Animals win court battle
In 2018, Erin Wing worked for two months at a 1,000-cow dairy farm in a small town in Pennsylvania, where she was one of 10 employees who milked and fed the cows. But something set her apart from the other workers – unlike the other employees Wing wore a hidden camera, living a double life as an undercover investigator for Animal Outlook, an animal advocacy nonprofit.
Wing captured a variety of horrors on film. Some were inhumane but legal and not uncommon in the dairy industry. But she also documented acts of cruelty that seemed wholly gratuitous, like employees beating, stomping on, and kicking cows, and many others I won’t mention because they are so horrible.
“All told, we documented over 300 incidents that we believed violated Pennsylvania’s laws,” says Will Lowrey, an attorney with Animal Outlook. The Pennsylvania State Police opened an investigation, and over a year later it announced that the district attorney of Franklin County in Pennsylvania would not press charges against the farm as a corporation, its owner, or the 14 current and former employees.

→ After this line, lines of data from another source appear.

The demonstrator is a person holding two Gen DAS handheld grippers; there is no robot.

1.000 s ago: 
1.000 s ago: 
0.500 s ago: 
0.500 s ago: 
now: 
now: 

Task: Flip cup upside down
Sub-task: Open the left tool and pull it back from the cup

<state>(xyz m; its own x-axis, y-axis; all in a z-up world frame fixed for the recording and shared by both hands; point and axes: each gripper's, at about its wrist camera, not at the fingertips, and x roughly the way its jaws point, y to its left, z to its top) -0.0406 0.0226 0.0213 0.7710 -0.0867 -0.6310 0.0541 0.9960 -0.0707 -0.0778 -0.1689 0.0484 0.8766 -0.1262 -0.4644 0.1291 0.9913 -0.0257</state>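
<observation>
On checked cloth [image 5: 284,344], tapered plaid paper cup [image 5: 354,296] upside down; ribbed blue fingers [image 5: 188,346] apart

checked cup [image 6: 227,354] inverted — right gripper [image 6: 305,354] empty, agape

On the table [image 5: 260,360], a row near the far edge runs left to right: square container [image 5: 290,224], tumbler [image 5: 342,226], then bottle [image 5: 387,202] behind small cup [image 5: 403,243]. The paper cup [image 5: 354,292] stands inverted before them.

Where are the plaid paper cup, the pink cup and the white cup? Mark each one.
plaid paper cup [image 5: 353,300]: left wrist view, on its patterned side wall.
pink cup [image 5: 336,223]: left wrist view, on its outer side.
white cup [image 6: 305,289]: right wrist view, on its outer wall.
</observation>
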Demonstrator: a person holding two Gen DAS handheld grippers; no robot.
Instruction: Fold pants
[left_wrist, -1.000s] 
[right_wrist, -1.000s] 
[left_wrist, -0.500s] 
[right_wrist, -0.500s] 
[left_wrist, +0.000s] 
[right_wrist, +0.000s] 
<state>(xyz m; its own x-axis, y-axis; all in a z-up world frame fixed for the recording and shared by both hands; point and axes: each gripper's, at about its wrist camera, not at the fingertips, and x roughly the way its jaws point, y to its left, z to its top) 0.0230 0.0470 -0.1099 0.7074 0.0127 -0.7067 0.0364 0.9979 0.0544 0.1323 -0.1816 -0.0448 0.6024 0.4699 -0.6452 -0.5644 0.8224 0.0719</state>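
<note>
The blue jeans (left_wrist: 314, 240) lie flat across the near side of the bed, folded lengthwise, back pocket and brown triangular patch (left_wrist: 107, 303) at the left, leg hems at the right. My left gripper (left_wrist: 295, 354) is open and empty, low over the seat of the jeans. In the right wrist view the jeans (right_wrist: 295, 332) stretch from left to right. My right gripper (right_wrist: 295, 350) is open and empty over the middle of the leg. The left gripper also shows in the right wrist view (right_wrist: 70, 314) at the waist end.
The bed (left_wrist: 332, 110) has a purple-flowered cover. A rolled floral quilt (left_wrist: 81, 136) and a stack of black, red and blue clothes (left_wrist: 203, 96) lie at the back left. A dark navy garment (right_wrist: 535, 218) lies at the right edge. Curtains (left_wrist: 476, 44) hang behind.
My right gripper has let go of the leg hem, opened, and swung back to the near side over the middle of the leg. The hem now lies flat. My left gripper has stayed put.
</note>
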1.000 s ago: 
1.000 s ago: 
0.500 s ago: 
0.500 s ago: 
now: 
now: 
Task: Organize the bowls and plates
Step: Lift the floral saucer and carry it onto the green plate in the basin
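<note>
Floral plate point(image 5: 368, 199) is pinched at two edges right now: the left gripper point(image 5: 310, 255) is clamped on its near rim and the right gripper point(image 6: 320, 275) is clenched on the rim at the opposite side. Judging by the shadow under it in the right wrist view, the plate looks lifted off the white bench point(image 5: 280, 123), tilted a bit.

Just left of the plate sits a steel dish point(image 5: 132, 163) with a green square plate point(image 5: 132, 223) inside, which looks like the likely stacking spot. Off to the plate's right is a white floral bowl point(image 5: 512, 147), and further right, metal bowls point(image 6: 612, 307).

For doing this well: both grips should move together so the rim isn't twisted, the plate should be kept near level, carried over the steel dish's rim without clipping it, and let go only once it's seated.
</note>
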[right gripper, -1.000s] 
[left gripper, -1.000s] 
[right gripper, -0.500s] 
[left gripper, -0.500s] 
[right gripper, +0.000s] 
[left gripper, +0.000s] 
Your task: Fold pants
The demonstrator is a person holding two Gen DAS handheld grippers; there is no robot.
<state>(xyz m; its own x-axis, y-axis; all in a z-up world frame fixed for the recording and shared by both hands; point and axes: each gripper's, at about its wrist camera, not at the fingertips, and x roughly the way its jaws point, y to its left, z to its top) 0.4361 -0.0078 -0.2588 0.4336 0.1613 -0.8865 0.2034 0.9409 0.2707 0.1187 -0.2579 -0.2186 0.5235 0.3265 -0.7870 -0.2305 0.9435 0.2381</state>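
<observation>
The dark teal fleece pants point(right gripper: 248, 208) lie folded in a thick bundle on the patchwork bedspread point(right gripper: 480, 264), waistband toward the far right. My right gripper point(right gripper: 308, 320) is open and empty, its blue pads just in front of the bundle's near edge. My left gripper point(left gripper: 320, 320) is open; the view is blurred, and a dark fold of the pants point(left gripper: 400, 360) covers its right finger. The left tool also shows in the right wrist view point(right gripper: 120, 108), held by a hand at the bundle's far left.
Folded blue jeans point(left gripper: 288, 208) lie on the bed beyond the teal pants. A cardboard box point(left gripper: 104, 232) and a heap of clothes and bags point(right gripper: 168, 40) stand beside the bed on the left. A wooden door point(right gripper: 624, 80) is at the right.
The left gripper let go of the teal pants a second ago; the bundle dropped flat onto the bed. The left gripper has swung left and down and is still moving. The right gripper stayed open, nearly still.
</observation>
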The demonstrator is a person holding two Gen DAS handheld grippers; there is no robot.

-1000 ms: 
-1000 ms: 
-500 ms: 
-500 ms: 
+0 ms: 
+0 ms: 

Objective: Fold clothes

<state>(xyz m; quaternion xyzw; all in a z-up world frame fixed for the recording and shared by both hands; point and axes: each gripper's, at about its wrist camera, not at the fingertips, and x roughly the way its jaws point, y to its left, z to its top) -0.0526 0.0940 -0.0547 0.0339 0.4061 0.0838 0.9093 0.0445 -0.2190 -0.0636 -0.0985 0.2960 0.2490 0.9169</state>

The DA’s decision wasn’t surprising. Many undercover investigations that document cruelty to farmed animals don’t result in prosecution. According to the Humane Society of the United States, there are no federal animal welfare laws regulating the treatment of the billions of “food animals” while they’re on the farm. Further, while all 50 states have cruelty statutes, most explicitly exempt common farming practices, no matter how abusive and cruel.
But some progress is being made. By getting laws passed, animal advocates have been able to ban or restrict the use of some customary farming practices, mostly cages and crates for hens and pigs, in 14 states. Due to a quirk in Pennsylvania’s legal code — the ability of private citizens to challenge government officials’ decision not to prosecute — Animal Outlook was able to circumvent that invisibility and set a new precedent for animal law. The organization’s initial petition was denied, so it appealed to Pennsylvania’s Superior Court.
Last month, in a precedent-setting decision, the court’s three-judge panel ruled that the lower court was required to order the Franklin County district attorney to prosecute Martin Farms for animal cruelty, including over common practices like dehorning without pain mitigation. Citing Dr. Holly Cheever, a veterinarian who reviewed the investigative footage, the decision went on to state that “the technique used by Martin Farms as shown in the video caused the calves to be ‘in agonizing pain, shown by their violent thrashing and bellowing.’” As an aside, there’s a lot of unacknowledged pain involved in the dairy industry. See Do Animals Feel Pain?
The judge characterized the district attorney’s position on exempting dehorning without pain mitigation as “absurd,” creating a crack in the meat industry’s ironclad legal armor, which gives us hope for the future.